Gustav or not, RNC partiers party onby Chris Roberts, Minnesota Public Radio
Hurricane Gustav may have given the Republican National Convention a less celebratory, more respectful tone, but that doesn't mean the RNC will be completely devoid of fun.
The convention party scene was revving up in Minneapolis last night, and GOP revelers weren't hesitant to take part.
St. Paul, Minn. — The convention's first day may have a somber tone, but take boisterous rocker and Republican leaning Sammy Hagar at First Avenue, add more than 500 GOP conventioneers and you've got a party on your hands.
In this case, it was a private bash for Republicans from southern states. Even as some delegates headed back home to the Gulf Coast, Walker Rutherfurd of Mobile, Ala., had a clear conscience about staying and rocking to Sammy Hagar.
"I'm worried, but hurricanes are nothing new," he said. "Life goes on. You do what you can to prepare, then let God take care of the rest."
This is Rutherfurd's first convention, a history making event, as he puts it, and he likes the Yankee hospitality he's experiencing.
"I feel like everybody from Minnesota is originally from the south because y'all are so nice," he said.
There were more nice words for the convention's host state from Jenny, who had taken a break from the concert to share a smoke with a friend. Jenny is a Republican who lives in Washington D.C., but hails from Nashville. She had a warning. Folks from the South may sound friendly, but it's not sincere.
"Southerners, we're more like superficial nice," she said. "I like the Midwestern sensibility because I appreciate the friendliness."
As for partying while people from her region suffered through another hurricane, Jenny didn't see a problem.
"I mean you have a lot of people in a town visiting, they came here for one purpose, and something has happened to change that purpose, so you're telling them they should stay in the hotel rooms?" she said. "I don't know, I mean, they've spent money to come to a town, they're here, and I think it's sort of great for everyone to congregate together, you know?"
One GOP supporter who thought it was good the convention was going to be more subdued this time around.
"It's going to showcase how good the response is tomorrow, juxtaposed with how bad it was with Katrina," said Brian, from North Carolina. "That's what you're going to see."
Brian says he's heard many of the private parties are going to be turned into fundraisers for hurricane relief.

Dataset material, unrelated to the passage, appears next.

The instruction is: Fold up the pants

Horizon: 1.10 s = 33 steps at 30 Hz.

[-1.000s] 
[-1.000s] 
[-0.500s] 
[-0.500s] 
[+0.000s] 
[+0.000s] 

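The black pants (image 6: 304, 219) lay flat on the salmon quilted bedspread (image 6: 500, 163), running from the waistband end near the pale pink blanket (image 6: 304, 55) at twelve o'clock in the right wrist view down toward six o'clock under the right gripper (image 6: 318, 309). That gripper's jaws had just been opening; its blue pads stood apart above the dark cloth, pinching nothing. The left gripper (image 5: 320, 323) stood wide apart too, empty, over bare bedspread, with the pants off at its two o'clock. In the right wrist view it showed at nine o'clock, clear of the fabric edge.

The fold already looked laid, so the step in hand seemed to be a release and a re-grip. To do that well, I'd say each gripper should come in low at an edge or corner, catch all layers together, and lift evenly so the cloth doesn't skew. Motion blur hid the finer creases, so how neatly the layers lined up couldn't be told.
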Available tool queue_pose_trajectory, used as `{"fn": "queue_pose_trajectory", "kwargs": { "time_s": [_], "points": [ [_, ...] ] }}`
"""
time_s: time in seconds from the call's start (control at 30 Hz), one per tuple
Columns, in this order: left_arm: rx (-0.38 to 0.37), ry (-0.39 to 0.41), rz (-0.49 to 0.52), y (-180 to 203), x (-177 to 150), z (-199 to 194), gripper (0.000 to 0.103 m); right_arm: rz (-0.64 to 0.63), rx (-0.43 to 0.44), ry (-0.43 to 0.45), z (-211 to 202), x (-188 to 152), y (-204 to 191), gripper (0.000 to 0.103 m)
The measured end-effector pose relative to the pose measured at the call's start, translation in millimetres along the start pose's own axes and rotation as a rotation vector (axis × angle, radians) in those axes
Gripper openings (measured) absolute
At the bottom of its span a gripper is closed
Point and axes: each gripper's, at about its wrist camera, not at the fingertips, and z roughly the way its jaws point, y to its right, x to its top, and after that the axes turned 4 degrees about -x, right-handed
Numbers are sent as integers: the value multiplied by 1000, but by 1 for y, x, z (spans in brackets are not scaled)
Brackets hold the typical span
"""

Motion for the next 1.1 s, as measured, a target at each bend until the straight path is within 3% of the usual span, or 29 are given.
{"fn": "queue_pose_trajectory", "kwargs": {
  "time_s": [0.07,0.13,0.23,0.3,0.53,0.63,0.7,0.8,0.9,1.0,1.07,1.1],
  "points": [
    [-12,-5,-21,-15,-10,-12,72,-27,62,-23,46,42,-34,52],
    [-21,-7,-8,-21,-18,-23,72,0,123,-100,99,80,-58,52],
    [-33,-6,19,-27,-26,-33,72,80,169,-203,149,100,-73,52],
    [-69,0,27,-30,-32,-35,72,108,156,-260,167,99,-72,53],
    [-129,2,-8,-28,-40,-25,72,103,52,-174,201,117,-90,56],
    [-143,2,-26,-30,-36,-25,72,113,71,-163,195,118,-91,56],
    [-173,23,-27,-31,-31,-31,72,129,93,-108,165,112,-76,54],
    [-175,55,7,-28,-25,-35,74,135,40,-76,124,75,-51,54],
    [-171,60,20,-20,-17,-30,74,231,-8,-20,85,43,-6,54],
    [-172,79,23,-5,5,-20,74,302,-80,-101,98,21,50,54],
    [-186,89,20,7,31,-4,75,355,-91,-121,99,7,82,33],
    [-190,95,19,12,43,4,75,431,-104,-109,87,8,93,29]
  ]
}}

Since Brian hadn't said any thing about the locale for the RNC, a reporter asked his companion, Betty, about her first impression of the Twin Cities.
"Unbelievable, because of the host I have, interviewing me," she said.
Finally, up the street at a packed Fine Line Music Cafe was 23-year-old Nick of Maple Grove, who was attending a private function benefiting the Screen Actors Guild.
Nick, a self-described Republican who now regrets voting for President Bush, is hoping his friends who work for the party can get him into the convention. Nick said he thinks it's politically smart for John McCain to scale back the festivities, but don't tell the recent college grad when he can or cannot party.
"I didn't have any handouts, I didn't take student loans, I paid my entire way, I worked two jobs," he said. "I have the right to vote, who I want to vote for, and I have the right to party if I want to party, you know what I mean?"
"I'm paying for the streets, I'm paying for everything so, you can tax me as much as you want, I can party as much as I want," he said.
And with that, Nick's entourage swooped him up, and pulled him back into the party at the Fine Line.
- Morning Edition, 09/01/2008, 7:54 a.m.